### EXERCISE
Restate the listing in full, keeping every word as it is.

### AVAILABLE DATA

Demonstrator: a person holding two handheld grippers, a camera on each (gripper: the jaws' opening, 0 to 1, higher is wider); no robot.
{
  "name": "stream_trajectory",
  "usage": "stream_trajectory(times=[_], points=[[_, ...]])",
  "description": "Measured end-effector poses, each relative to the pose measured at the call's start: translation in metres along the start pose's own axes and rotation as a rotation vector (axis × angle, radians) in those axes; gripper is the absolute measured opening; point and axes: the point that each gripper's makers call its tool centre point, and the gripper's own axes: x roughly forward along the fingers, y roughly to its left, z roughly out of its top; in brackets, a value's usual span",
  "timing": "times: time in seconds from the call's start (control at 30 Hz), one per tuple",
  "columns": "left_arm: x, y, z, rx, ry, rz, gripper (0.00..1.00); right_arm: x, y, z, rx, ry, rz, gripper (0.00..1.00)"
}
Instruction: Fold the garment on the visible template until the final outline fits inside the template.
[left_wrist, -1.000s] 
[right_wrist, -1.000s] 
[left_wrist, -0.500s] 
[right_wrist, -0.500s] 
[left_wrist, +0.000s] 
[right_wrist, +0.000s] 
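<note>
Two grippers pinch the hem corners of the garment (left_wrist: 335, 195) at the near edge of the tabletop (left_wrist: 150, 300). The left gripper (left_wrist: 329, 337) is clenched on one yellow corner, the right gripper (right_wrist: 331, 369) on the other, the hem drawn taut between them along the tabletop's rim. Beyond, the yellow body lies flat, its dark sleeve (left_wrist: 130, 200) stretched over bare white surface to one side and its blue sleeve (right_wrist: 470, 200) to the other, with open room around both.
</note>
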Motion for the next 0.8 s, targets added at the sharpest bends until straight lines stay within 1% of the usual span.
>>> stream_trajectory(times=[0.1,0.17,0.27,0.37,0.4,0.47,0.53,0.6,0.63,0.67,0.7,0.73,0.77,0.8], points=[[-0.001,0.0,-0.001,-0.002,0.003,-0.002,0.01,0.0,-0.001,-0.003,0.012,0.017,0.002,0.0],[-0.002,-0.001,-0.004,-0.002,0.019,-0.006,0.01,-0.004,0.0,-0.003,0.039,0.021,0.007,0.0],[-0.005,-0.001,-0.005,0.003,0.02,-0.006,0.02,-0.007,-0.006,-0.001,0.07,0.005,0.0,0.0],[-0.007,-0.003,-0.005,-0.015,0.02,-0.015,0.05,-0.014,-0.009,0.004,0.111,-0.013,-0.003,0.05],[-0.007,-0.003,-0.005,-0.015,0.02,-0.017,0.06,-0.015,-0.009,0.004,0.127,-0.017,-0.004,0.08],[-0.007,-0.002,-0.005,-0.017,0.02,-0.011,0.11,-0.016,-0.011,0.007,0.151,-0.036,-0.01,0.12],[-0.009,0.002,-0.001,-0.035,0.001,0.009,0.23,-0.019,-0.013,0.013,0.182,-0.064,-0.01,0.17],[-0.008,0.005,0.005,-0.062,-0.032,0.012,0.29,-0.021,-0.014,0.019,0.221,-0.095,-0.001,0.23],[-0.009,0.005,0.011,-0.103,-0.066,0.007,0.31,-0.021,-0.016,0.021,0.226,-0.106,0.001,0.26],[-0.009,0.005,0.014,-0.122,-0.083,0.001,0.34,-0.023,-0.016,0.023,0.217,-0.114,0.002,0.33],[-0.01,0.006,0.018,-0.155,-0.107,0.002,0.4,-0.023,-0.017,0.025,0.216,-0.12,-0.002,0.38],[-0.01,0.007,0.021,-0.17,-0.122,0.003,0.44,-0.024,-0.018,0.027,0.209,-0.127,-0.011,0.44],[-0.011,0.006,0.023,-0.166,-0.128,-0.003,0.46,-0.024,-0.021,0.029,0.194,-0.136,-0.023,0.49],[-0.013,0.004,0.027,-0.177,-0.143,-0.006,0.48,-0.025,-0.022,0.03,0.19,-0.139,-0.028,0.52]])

### RESPONSE TO THE EXERCISE
Demonstrator: a person holding two handheld grippers, a camera on each (gripper: the jaws' opening, 0 to 1, higher is wider); no robot.
{
  "name": "stream_trajectory",
  "usage": "stream_trajectory(times=[_], points=[[_, ...]])",
  "description": "Measured end-effector poses, each relative to the pose measured at the call's start: translation in metres along the start pose's own axes and rotation as a rotation vector (axis × angle, radians) in those axes; gripper is the absolute measured opening; point and axes: the point that each gripper's makers call its tool centre point, and the gripper's own axes: x roughly forward along the fingers, y roughly to its left, z roughly out of its top; in brackets, a value's usual span",
  "timing": "times: time in seconds from the call's start (control at 30 Hz), one per tuple",
  "columns": "left_arm: x, y, z, rx, ry, rz, gripper (0.00..1.00); right_arm: x, y, z, rx, ry, rz, gripper (0.00..1.00)"
}
Instruction: Fold the garment on the visible template until the final outline fits inside the template.
[left_wrist, -1.000s] 
[right_wrist, -1.000s] 
[left_wrist, -0.500s] 
[right_wrist, -0.500s] 
[left_wrist, +0.000s] 
[right_wrist, +0.000s] 
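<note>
Two grippers pinch the hem corners of the garment (left_wrist: 335, 195) at the near edge of the tabletop (left_wrist: 150, 300). The left gripper (left_wrist: 329, 337) is clenched on one yellow corner, the right gripper (right_wrist: 331, 369) on the other, the hem drawn taut between them along the tabletop's rim. Beyond, the yellow body lies flat, its dark sleeve (left_wrist: 130, 200) stretched over bare white surface to one side and its blue sleeve (right_wrist: 470, 200) to the other, with open room around both.
</note>
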Motion for the next 0.8 s, targets added at the sharpest bends until straight lines stay within 1% of the usual span.
>>> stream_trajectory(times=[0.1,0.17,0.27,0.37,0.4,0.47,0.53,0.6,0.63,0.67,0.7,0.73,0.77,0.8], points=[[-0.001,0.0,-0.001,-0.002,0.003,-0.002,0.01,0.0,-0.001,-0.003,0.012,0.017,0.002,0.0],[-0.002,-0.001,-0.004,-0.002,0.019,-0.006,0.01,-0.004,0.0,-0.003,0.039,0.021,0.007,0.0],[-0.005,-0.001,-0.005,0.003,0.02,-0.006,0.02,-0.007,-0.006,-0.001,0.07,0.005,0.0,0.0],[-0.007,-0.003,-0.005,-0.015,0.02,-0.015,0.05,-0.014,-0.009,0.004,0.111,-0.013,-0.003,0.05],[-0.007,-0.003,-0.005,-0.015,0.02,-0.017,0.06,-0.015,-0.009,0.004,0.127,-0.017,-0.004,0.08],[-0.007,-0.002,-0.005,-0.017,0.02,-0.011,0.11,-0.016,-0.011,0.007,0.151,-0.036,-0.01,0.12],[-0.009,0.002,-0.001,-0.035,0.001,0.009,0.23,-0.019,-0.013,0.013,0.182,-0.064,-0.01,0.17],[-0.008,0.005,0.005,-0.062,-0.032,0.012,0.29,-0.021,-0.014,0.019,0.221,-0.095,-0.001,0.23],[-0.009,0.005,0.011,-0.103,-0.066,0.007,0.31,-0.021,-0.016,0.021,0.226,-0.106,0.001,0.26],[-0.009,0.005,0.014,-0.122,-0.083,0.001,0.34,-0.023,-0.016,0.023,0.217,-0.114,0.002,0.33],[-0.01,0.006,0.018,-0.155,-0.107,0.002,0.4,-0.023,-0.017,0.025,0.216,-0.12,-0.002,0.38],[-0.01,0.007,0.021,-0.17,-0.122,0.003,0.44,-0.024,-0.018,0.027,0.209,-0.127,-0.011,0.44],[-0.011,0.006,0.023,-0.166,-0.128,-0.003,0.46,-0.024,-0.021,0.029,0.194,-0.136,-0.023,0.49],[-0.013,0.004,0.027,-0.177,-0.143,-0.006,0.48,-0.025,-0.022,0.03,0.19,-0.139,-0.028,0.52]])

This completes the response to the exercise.